Le 29, Bell tua un renard, et Altamont fut assez heureux pour abattre un bœuf musqué de moyenne taille, après avoir donné à ses compagnons une haute idée de son sang-froid et de son adresse ; c’était vraiment un merveilleux chasseur, et le docteur, qui s’y connaissait, l’admirait fort. Le bœuf fut dépecé et fournit une nourriture fraîche et abondante.

Ces hasards de bons et succulents repas étaient toujours bien reçus ; les moins gourmands ne pouvaient s’empêcher de jeter des regards de satisfaction sur les tranches de chair vive. Le docteur riait lui-même, quand il se surprenait en extase devant ces opulents morceaux.

« Ne faisons pas les petites bouches, disait-il ; le repas est une chose importante dans les expéditions polaires.

— Surtout, répondit Johnson, quand il dépend d’un coup de fusil plus ou moins adroit !

— Vous avez raison, mon vieux Johnson, répliquait le docteur, et l’on songe moins à manger lorsqu’on sait le pot-au-feu en train de bouillir régulièrement sur les fourneaux de la cuisine. »

Le 30, le pays, contrairement aux prévisions, devint très-accidenté, comme s’il eût été soulevé par une commotion volcanique ; les cônes, les pics aigus se multiplièrent à l’infini et atteignirent de grandes hauteurs.

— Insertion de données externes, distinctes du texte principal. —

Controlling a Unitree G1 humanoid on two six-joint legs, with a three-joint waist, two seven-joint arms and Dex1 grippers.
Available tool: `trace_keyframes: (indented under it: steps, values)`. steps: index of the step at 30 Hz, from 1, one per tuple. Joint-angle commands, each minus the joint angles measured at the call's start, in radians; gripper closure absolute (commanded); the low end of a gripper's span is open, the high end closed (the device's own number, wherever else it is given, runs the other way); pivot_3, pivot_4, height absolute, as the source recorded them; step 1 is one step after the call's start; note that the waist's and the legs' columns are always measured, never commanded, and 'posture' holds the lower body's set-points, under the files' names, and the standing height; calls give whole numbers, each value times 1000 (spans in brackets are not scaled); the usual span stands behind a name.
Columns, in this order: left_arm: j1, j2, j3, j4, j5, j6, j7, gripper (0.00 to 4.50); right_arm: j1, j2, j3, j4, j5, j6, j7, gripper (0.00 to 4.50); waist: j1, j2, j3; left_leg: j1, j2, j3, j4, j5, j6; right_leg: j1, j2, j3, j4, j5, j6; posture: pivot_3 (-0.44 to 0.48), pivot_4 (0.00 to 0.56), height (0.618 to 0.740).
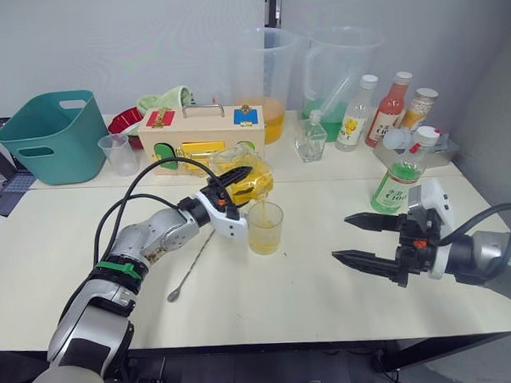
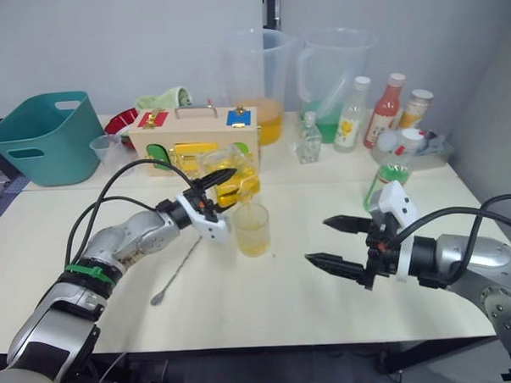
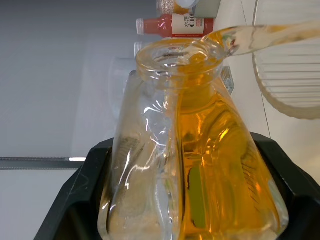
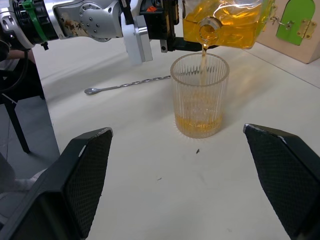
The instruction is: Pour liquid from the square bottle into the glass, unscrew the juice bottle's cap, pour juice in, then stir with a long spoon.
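My left gripper is shut on the square bottle, which is tipped over the glass. A thin stream of yellow liquid runs from its neck into the glass, and the ribbed glass holds a low layer of it. The long spoon lies flat on the table to the left of the glass. The juice bottle with its white cap stands upright at the right, behind my right gripper. That gripper is open and empty, level with the glass and apart from it.
A wooden box stands just behind the square bottle. At the back are two large clear pitchers, a small stoppered flask, a yellow-label bottle and a red bottle. A teal basket and a plastic cup sit far left.
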Motion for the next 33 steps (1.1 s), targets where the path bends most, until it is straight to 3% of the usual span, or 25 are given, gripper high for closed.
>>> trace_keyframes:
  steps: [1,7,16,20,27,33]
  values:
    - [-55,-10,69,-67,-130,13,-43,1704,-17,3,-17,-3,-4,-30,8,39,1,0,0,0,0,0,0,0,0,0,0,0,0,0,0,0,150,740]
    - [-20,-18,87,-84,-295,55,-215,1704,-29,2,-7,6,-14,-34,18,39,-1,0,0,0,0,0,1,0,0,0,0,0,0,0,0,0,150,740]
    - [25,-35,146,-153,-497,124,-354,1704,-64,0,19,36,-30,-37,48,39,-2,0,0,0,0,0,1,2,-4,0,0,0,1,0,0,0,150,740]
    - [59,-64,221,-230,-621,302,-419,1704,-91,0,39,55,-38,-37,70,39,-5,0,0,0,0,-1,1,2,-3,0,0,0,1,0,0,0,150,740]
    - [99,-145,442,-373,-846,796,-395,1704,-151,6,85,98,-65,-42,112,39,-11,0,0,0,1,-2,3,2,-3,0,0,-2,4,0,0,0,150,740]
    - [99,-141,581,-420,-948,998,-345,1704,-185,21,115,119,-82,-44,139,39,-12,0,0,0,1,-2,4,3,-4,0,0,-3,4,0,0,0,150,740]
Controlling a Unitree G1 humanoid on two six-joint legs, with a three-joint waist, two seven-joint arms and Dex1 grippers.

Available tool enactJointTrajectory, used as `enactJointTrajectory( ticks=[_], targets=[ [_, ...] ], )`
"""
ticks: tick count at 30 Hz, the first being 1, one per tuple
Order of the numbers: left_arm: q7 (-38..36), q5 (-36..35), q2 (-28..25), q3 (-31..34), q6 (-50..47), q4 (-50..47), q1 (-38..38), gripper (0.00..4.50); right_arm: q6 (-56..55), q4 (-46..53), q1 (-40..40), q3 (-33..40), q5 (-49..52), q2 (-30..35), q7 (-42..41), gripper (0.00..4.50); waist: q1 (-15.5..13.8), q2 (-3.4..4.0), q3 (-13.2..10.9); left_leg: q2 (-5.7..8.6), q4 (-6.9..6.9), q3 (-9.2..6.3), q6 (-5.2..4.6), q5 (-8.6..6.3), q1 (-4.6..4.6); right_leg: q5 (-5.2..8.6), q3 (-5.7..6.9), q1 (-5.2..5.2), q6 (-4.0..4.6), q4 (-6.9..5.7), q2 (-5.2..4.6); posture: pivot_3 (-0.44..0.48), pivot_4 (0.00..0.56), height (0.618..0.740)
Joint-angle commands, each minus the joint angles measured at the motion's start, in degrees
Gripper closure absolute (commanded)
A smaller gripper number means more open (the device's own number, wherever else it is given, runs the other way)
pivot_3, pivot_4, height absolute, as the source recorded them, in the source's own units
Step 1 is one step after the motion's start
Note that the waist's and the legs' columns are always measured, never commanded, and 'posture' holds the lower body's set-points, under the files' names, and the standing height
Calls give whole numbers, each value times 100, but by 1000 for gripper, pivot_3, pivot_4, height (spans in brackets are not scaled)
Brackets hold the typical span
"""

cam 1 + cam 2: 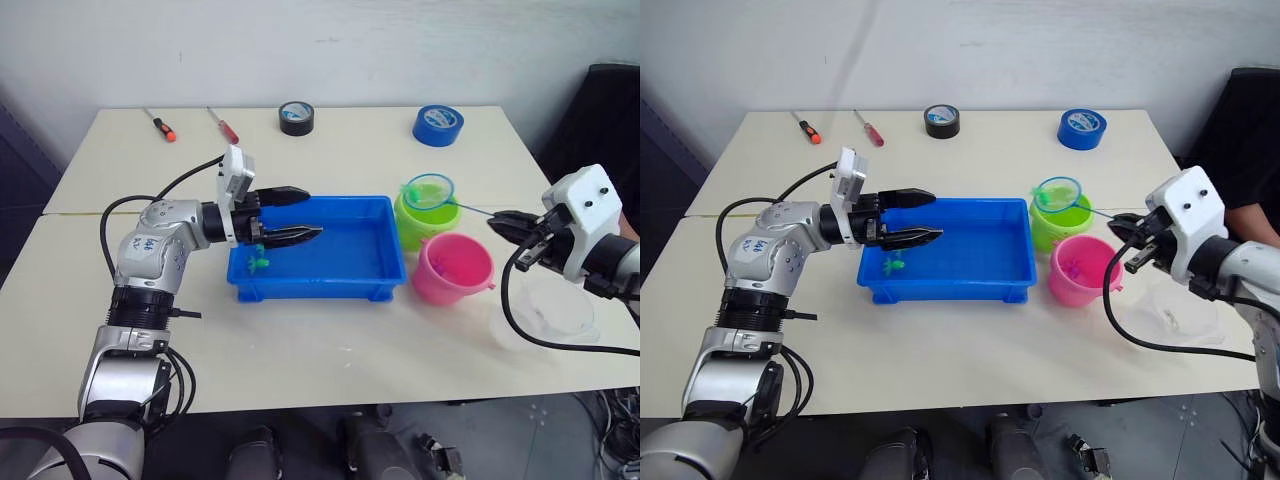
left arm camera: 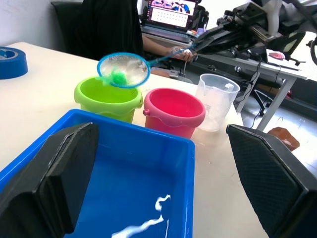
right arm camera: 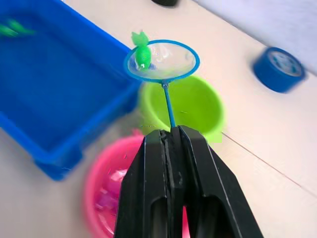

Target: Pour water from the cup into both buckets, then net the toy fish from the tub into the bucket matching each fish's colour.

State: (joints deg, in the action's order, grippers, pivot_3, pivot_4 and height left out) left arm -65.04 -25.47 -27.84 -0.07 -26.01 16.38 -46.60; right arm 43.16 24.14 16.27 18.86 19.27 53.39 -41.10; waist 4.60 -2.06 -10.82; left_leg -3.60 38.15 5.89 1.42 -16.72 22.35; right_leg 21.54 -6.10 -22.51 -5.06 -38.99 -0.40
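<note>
Jaws of your right gripper (image 3: pixel 171 136) pinch the net (image 3: pixel 161 60) handle, its hoop ahead over the lime green bucket (image 3: pixel 184 106), ready to tip in its green fish (image 3: pixel 142 52). Your left gripper (image 1: pixel 285 212) gapes empty above the tub (image 1: pixel 330 262).

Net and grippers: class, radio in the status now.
Right gripper shut on net, green fish aboard, above green bucket. Left gripper open over tub. Nothing in the way.

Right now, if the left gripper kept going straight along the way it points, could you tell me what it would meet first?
The left gripper, open over the tub, points toward the green bucket. Probably the tub's far wall or that bucket first; depth is unclear.
</note>
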Motion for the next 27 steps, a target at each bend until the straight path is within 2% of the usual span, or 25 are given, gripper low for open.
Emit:
enactJointTrajectory(
  ticks=[1, 5, 7, 9, 13, 19, 21, 25, 27],
  targets=[
    [-30, -2, -27, 21, 102, -223, -11, 17, -1156, -342, 42, -345, -831, 292, 184, 4500, 1, 0, 0, 0, 0, 0, 0, 0, 0, 0, 0, 0, 0, 0, 0, 0, 150, 740],
    [-27, -12, -110, 51, 85, -307, 71, 17, -3210, -1166, 51, -1242, -2456, 1108, 357, 4500, -2, 3, -2, 0, 2, 6, 0, 0, -2, 0, -4, -2, -1, -2, -1, 0, 150, 740],
    [-17, -17, -129, 60, 78, -325, 86, 17, -3957, -1487, 94, -1514, -2940, 1365, 432, 4500, -1, 3, -2, 1, -1, 9, -1, 0, -2, 0, -7, -4, -1, 0, -2, 0, 150, 740],
    [3, -24, -142, 68, 74, -360, 106, 17, -4927, -1878, 272, -1922, -3838, 1738, 740, 4500, 3, 4, -2, 0, 0, 9, -1, 0, -2, 0, -7, -3, -1, 0, -1, 0, 150, 740],
    [23, 16, -168, 42, 106, -402, 147, 17, -5776, -2370, 825, -2177, -4346, 1755, 976, 4500, 22, 6, -3, -1, 2, 18, 0, 0, -7, 0, -15, -6, -1, -7, 0, 0, 150, 740],
    [12, 69, -258, 64, 171, -340, 213, 17, -6447, -2627, 982, -2095, -4541, 1774, 1046, 4500, 15, 6, -3, -4, 3, 20, 1, 1, -15, 0, -14, -3, -1, -14, 0, 0, 150, 740],
    [11, 90, -292, 83, 196, -293, 208, 17, -6401, -2602, 885, -1988, -4337, 1702, 910, 4500, 15, 7, -3, -3, 3, 20, 1, 1, -15, 0, -15, -3, -1, -14, -1, 0, 150, 740],
    [4, 167, -396, 114, 278, -142, 210, 17, -5428, -2448, 829, -1583, -3354, 1169, 541, 4500, 11, 6, -3, -4, 6, 18, 1, 1, -15, 0, -11, 2, -1, -16, -1, 0, 150, 740],
    [-22, 297, -596, 149, 392, 25, 292, 17, -4518, -2079, 1018, -1454, -2420, 726, 93, 4500, 38, 6, -3, -4, 9, 21, 1, 1, -18, 0, -14, 2, -1, -22, 0, 0, 150, 740]
  ],
)
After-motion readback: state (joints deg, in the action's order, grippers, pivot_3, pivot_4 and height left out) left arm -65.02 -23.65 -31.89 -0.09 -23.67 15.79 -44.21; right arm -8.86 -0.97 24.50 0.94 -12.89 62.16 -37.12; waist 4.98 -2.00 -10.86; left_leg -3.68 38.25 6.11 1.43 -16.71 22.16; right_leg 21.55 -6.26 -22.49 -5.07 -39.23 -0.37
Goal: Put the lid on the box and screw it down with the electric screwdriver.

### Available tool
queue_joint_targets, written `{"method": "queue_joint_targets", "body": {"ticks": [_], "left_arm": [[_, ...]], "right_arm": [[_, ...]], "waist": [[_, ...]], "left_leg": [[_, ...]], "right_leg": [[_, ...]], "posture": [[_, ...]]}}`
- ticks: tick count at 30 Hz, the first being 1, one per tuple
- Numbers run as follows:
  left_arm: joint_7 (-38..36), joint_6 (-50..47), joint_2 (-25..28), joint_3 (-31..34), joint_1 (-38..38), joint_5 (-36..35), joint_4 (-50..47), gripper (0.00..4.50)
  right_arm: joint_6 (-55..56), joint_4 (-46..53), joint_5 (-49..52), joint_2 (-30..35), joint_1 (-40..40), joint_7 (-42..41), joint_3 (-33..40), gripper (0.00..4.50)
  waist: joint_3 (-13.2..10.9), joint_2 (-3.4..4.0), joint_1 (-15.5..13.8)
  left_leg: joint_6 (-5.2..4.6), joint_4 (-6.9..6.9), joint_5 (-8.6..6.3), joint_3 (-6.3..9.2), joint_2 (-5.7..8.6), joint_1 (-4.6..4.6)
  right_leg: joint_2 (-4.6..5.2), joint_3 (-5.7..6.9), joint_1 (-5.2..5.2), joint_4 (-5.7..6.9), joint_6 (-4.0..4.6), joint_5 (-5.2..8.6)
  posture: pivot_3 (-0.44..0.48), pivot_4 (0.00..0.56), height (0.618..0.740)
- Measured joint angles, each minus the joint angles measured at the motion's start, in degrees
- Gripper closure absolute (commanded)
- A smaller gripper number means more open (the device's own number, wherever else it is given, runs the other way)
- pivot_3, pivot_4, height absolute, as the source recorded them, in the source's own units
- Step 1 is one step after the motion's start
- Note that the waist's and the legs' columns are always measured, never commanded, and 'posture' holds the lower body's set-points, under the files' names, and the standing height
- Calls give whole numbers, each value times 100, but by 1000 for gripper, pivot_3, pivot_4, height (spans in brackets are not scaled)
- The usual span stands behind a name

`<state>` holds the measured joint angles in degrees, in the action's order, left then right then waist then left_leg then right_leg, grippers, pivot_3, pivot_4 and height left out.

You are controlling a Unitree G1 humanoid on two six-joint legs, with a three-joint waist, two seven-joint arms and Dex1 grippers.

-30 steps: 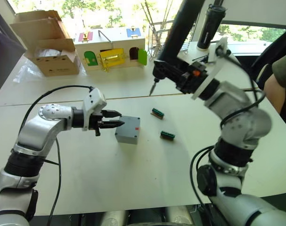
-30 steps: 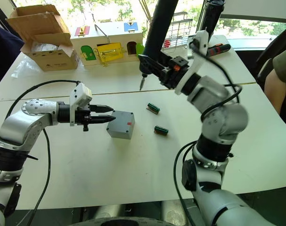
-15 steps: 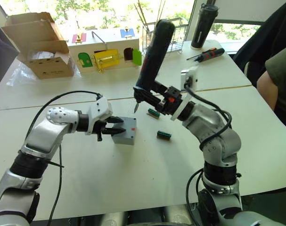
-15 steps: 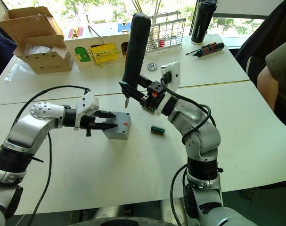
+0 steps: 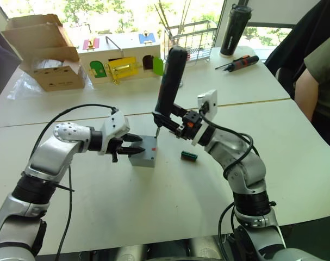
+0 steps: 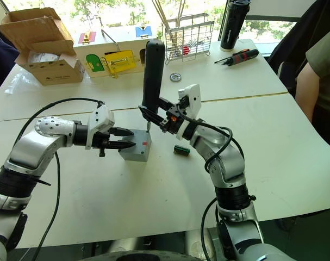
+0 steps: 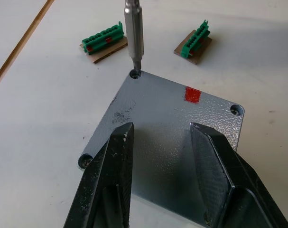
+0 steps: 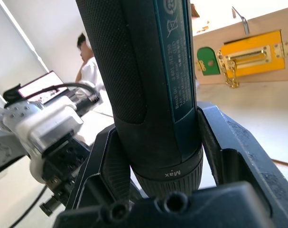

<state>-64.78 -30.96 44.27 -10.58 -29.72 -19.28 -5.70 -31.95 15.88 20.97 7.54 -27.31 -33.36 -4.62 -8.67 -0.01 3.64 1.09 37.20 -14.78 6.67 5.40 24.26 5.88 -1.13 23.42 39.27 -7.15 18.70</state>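
The grey box [image 5: 144,159] sits mid-table with the lid [image 7: 158,102] on top of it; a red mark [image 7: 191,94] shows on the lid. My left gripper [image 5: 136,145] is open, its two fingers [image 7: 116,171] spread over the lid's near side. I cannot tell whether they touch it. My right gripper [image 5: 175,120] is shut on the electric screwdriver [image 5: 170,76], which stands nearly upright above the box. Its metal bit [image 7: 133,33] sits with its tip in the lid's far corner screw hole [image 7: 134,74]. The other corner holes look open.
Two green connector blocks [image 7: 103,40] [image 7: 193,43] lie just beyond the box. At the back stand a cardboard carton [image 5: 48,51], a wooden box with coloured doors [image 5: 124,57], a wire rack [image 5: 189,32], a black bottle [image 5: 230,30] and a red-and-black hand screwdriver [image 5: 238,62]. A person [image 5: 319,81] sits at the right.
My right arm has brought the electric screwdriver down and toward the box, so its bit now meets the lid's corner hole. The left gripper has stayed at the box.
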Motion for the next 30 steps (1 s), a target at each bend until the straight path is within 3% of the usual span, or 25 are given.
{"method": "queue_joint_targets", "body": {"ticks": [11,21,30], "left_arm": [[55,-17,-66,4,7,1,-5,2626],[121,-92,-156,-5,58,42,-6,2626],[119,-106,-211,-49,93,158,4,2626]], "right_arm": [[240,-49,-44,139,10,21,-225,2740],[440,-185,-425,363,-110,5,-701,2740],[936,-451,-785,344,-41,37,-974,2740]], "waist": [[1,-1,-2],[8,-3,-5],[94,-17,-38]], "left_leg": [[0,-1,0,1,0,-6],[-10,-22,-6,0,-2,-90],[-12,-21,-8,1,-3,-102]], "right_leg": [[0,0,-5,0,0,0],[-2,-1,-79,-6,0,1],[-4,-3,-95,-11,0,1]], "posture": [[0,150,740],[0,150,740],[0,150,740]]}}
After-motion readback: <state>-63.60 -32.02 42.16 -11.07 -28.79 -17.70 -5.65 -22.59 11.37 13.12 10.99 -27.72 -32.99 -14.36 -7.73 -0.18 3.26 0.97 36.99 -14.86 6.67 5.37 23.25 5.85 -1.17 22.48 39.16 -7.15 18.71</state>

Une brise du sud-est se prit à souffler avec violence et dégénéra bientôt en un véritable ouragan ; elle s’engouffrait à travers les rochers couronnés de neige et parmi des montagnes de glace, qui, en pleine terre, affectaient cependant des formes d’hummocks et d’ice-bergs ; leur présence sur ces plateaux élevés demeura inexplicable, même au docteur, qui cependant expliquait tout.